= James Disbrow =

US figure skater and businessman

James "Jimmy" Disbrow (July 9, 1948 – October 16, 2002) was a figure skater and restaurateur who later served as president of the United States Figure Skating Association from 1998 to 2000.

Disbrow contracted polio as a child and started skating to strengthen his legs. He won the silver medal in the junior men's division at the U.S. Figure Skating Championships in 1966 and also competed in pairs at the national level with partner Katie Walker. He was coached by David and Rita Lowery; they became his adopted family. Scott Hamilton, who also trained with the Lowerys at the time, later cited Disbrow as one of his childhood role models.

Following his competitive skating career, Disbrow spent two years touring with Holiday on Ice. Later, he became a skating judge.
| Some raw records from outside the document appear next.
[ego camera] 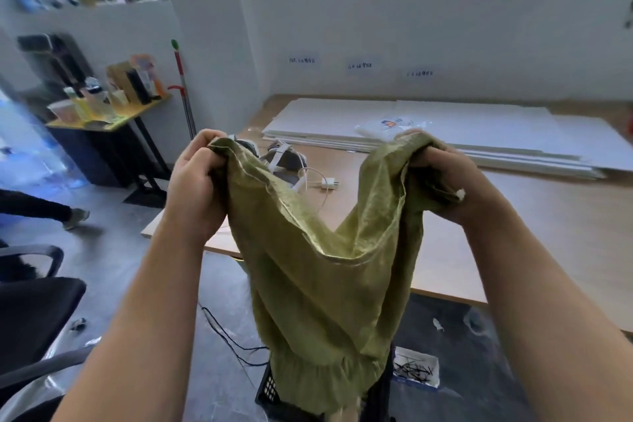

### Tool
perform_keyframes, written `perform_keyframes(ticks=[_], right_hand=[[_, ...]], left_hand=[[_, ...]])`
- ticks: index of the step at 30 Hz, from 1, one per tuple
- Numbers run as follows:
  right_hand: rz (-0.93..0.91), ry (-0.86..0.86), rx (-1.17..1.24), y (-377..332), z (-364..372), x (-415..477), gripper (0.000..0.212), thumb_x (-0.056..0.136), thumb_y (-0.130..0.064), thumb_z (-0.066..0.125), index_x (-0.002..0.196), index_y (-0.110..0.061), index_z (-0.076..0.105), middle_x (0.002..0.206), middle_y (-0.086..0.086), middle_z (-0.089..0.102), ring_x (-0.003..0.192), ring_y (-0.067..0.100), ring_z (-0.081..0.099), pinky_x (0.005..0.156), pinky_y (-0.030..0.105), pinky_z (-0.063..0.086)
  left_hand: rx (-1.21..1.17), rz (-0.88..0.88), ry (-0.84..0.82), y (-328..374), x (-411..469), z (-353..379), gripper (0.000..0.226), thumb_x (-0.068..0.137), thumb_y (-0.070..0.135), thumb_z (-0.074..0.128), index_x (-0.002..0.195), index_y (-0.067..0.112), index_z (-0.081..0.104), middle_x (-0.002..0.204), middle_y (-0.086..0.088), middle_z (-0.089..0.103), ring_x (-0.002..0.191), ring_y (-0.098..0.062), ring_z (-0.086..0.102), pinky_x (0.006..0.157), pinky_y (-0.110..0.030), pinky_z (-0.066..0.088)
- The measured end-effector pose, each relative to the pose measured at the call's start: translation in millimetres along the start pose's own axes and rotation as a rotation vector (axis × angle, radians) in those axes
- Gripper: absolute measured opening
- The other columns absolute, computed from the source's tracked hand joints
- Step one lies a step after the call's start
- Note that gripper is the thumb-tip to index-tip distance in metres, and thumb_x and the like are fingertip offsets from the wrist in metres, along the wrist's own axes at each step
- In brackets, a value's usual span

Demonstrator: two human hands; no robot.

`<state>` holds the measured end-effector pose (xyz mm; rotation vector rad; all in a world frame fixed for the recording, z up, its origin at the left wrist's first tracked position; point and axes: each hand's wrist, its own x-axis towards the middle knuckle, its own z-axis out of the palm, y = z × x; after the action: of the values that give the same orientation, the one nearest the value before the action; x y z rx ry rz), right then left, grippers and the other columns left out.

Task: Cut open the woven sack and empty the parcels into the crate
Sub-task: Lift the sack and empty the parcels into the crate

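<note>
The woven sack (318,284) is up in the air, upside down by the look of it, its lower end hanging into the black crate (274,390) on the floor below. Left hand (195,188) is clamped on one bunched corner of the sack, right hand (445,181) clamped on the other, and the cloth sags in a deep V between them. This reads as the emptying step: the sack looks limp and light, so most of its load has likely gone. No parcels can be seen; the sack hides the crate's inside. Next call: lift both corners higher above the crate and shake, keeping the mouth inside its walls so nothing spills to the floor. Beyond the sack, the tabletop (513,233) carries white boards (445,120); just right of the crate sits a small white box (416,370).
</note>
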<state>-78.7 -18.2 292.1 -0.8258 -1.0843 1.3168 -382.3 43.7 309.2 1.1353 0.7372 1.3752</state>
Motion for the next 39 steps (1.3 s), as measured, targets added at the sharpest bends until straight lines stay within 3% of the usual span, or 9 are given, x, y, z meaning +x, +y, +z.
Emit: perform_keyframes(ticks=[4,13,21,25,29,32,34,36,39], right_hand=[[-0.01,-0.238,0.16,-13.1,20.8,10.0,0.028,0.081,0.001,0.043,0.106,-0.007,0.054,0.08,0.009,0.061,0.067,0.019,0.064,0.059,0.028,0.055],[-0.033,-0.152,-0.02,5.8,24.6,35.5,0.067,0.087,-0.002,0.059,0.147,-0.016,0.032,0.11,0.006,0.068,0.087,0.018,0.072,0.074,0.028,0.057],[0.019,-0.049,-0.602,10.7,6.1,39.1,0.078,0.074,-0.044,0.075,0.141,-0.031,0.039,0.134,0.018,0.053,0.116,0.026,0.061,0.098,0.035,0.051],[0.013,0.064,-0.762,3.6,-12.8,49.5,0.049,0.097,-0.008,0.059,0.143,-0.016,0.044,0.122,0.014,0.055,0.104,0.021,0.057,0.091,0.024,0.05],[0.13,0.235,-0.212,26.8,-39.9,18.5,0.012,0.098,-0.009,0.057,0.106,-0.002,0.061,0.084,0.0,0.058,0.086,0.02,0.069,0.052,0.016,0.049],[-0.011,0.073,0.003,41.3,-46.9,0.3,0.038,0.083,-0.037,0.077,0.077,-0.001,0.066,0.064,0.018,0.053,0.063,0.028,0.057,0.047,0.025,0.04],[0.081,-0.126,0.144,50.0,-48.2,-6.0,0.054,0.1,-0.052,0.04,0.116,-0.008,0.067,0.098,0.022,0.066,0.092,0.035,0.066,0.074,0.037,0.057],[0.205,-0.25,0.143,64.7,-53.7,-12.8,0.096,0.079,-0.079,0.045,0.143,-0.006,0.046,0.133,0.036,0.051,0.122,0.047,0.051,0.104,0.061,0.041],[0.244,-0.27,0.074,72.4,-50.6,-20.6,0.108,0.055,-0.071,0.082,0.135,-0.005,0.05,0.121,0.016,0.069,0.111,0.027,0.066,0.09,0.04,0.056]], left_hand=[[0.072,-0.036,-0.177,0.9,5.4,39.1,0.031,0.088,-0.008,0.036,0.085,0.014,0.057,0.07,-0.007,0.058,0.063,-0.02,0.057,0.062,-0.03,0.049],[0.224,-0.034,-0.472,-19.8,-2.1,103.8,0.022,0.094,-0.007,0.054,0.101,0.013,0.054,0.084,0.002,0.068,0.065,-0.011,0.063,0.06,-0.023,0.055],[0.305,-0.142,-0.571,-31.9,0.4,99.6,0.037,0.091,0.012,0.06,0.128,0.019,0.06,0.122,-0.014,0.068,0.107,-0.024,0.066,0.094,-0.033,0.053],[0.45,-0.044,-0.493,-24.5,0.6,104.4,0.012,0.093,0.014,0.063,0.099,0.017,0.072,0.085,0.004,0.075,0.083,-0.012,0.069,0.078,-0.024,0.055],[0.406,0.028,-0.278,-14.7,8.7,109.1,0.021,0.083,0.024,0.069,0.099,0.011,0.072,0.087,-0.005,0.072,0.084,-0.02,0.066,0.086,-0.038,0.053],[0.322,0.062,-0.103,-7.8,19.4,113.4,0.015,0.082,0.026,0.07,0.093,0.016,0.074,0.084,-0.004,0.073,0.081,-0.02,0.066,0.082,-0.038,0.054],[0.3,0.091,-0.034,-4.6,26.6,114.5,0.009,0.088,0.022,0.068,0.086,0.015,0.073,0.081,-0.004,0.072,0.08,-0.021,0.065,0.078,-0.037,0.054],[0.279,0.098,0.035,-3.1,33.7,114.5,0.014,0.091,0.021,0.066,0.081,0.013,0.071,0.081,-0.009,0.069,0.08,-0.024,0.064,0.078,-0.042,0.055],[0.221,0.061,0.125,-4.6,44.9,112.2,0.017,0.088,0.024,0.068,0.076,0.012,0.07,0.086,-0.016,0.068,0.08,-0.029,0.067,0.081,-0.052,0.057]])
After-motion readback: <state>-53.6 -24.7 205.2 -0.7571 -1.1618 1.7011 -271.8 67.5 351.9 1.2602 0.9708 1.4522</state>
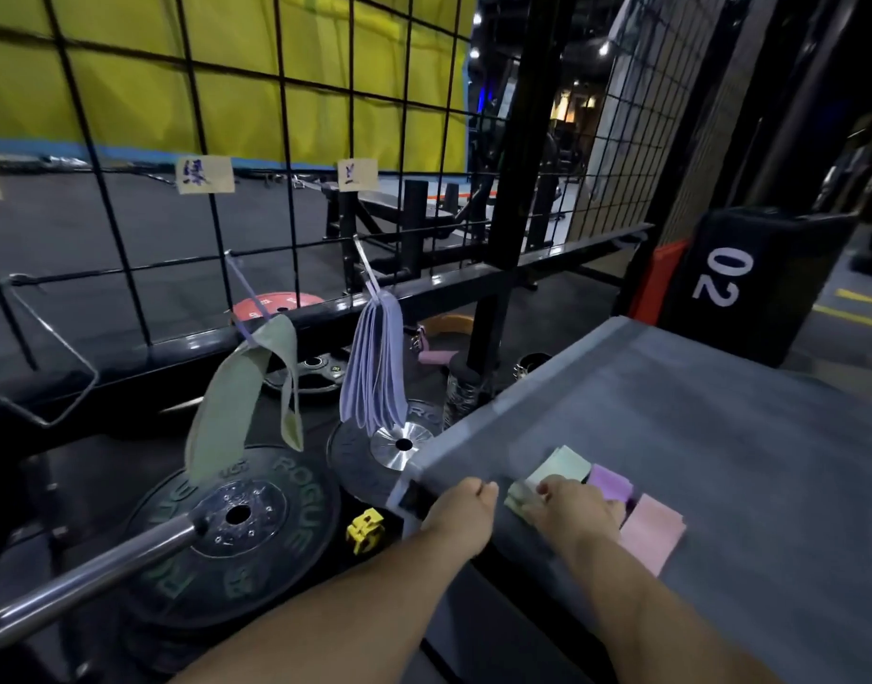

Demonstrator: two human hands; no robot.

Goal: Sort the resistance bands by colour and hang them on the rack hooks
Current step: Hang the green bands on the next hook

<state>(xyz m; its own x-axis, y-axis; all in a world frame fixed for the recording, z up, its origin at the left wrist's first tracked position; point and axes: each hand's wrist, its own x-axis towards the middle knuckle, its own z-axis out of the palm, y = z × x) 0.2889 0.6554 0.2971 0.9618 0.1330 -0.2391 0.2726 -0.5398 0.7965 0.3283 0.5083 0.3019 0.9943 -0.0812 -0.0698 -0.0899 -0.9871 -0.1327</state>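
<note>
In the head view, your right hand (579, 506) sits low and right of centre, knuckles up, its fingertips curled down and pinching a folded green band (518, 502) that lies on the grey bench (720, 436) near its left corner. Your left hand (461, 506) is just left of it at the bench's edge, fingers curled; whether it grips the edge or anything else cannot be told.

Just beyond your right hand lie three more folded bands: a light green folded band (568, 465), a purple folded band (609, 482) beside it, and a pink folded band (652, 533) nearest the frame's lower right.

Across the upper left runs the black wire rack (280, 140). A hanging green band (241, 392) droops from one hook at centre left. A bunch of lavender bands (374, 367) hangs from the next hook to its right. An empty wire hook (53, 338) sticks out at far left. Two paper labels (204, 175) are fixed to the rack above the hooks.

Below the hanging bands lie black weight plates (236, 530) and a barbell (78, 580). A black box marked 02 (750, 278) stands at right.
</note>
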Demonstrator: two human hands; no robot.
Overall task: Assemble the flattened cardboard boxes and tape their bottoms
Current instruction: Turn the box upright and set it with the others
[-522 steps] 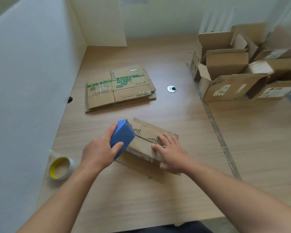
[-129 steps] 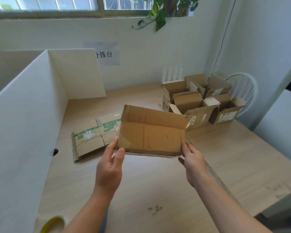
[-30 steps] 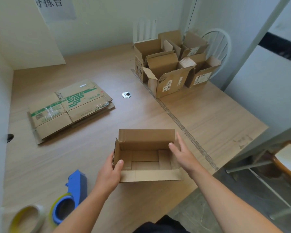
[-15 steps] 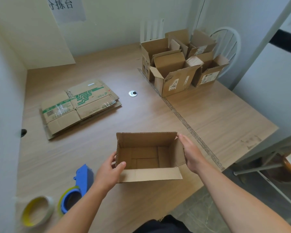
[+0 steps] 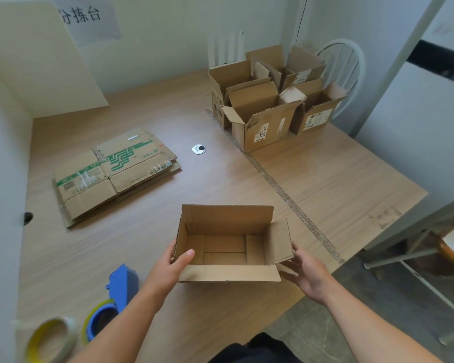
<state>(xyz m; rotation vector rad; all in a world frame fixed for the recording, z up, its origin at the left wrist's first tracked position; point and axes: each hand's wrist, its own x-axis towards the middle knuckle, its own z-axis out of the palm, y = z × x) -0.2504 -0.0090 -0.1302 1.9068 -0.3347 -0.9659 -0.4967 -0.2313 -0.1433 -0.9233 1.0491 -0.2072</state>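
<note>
An assembled cardboard box (image 5: 228, 226) stands upright with its top flaps open, held just above the near part of the wooden table (image 5: 325, 179). My left hand (image 5: 172, 265) grips its left wall, thumb inside. My right hand (image 5: 307, 273) is under the box's right flap with fingers spread, touching or nearly touching it. A stack of flattened boxes (image 5: 116, 171) lies at the left. The blue tape dispenser (image 5: 116, 294) rests at the near left, next to a yellow-cored tape roll (image 5: 50, 339).
Several assembled open boxes (image 5: 270, 100) stand at the far right of the table. A white divider wall (image 5: 3, 179) runs along the left. A cable grommet (image 5: 199, 149) sits mid-table. White chair (image 5: 344, 64) behind the boxes; floor and another chair at the right.
The box has stayed upright in my hands and shifted slightly. My right hand has dropped from the right wall to below the right flap, fingers spread.
</note>
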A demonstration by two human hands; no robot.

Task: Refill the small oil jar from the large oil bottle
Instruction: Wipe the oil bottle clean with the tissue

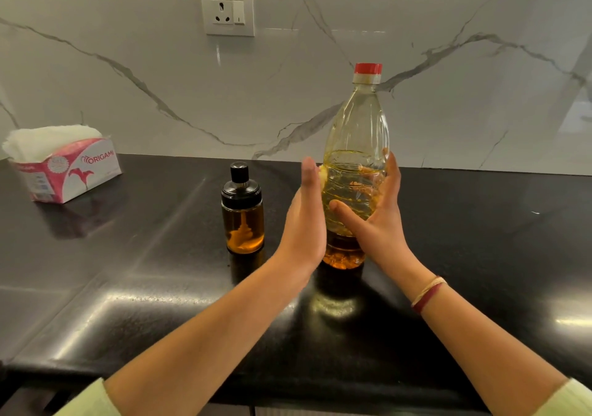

He was chairman of the USFSA's International Committee during the Tonya Harding scandal at the time of the 1994 Winter Olympics and served as the US figure skating team leader at the 1998 Winter Olympics and chairman of the organizing committee for the 1998 World Figure Skating Championships in Minneapolis, Minnesota before his election to the USFSA presidency.

Jim Disbrow co-founded the Buffalo Wild Wings & Weck (later renamed Buffalo Wild Wings) restaurant chain with Scott Lowery in 1982 and served as its president and CEO until 1997.

Disbrow died of brain cancer at age 54. He had been diagnosed with the disease shortly after his election to the USFSA presidency in 1998.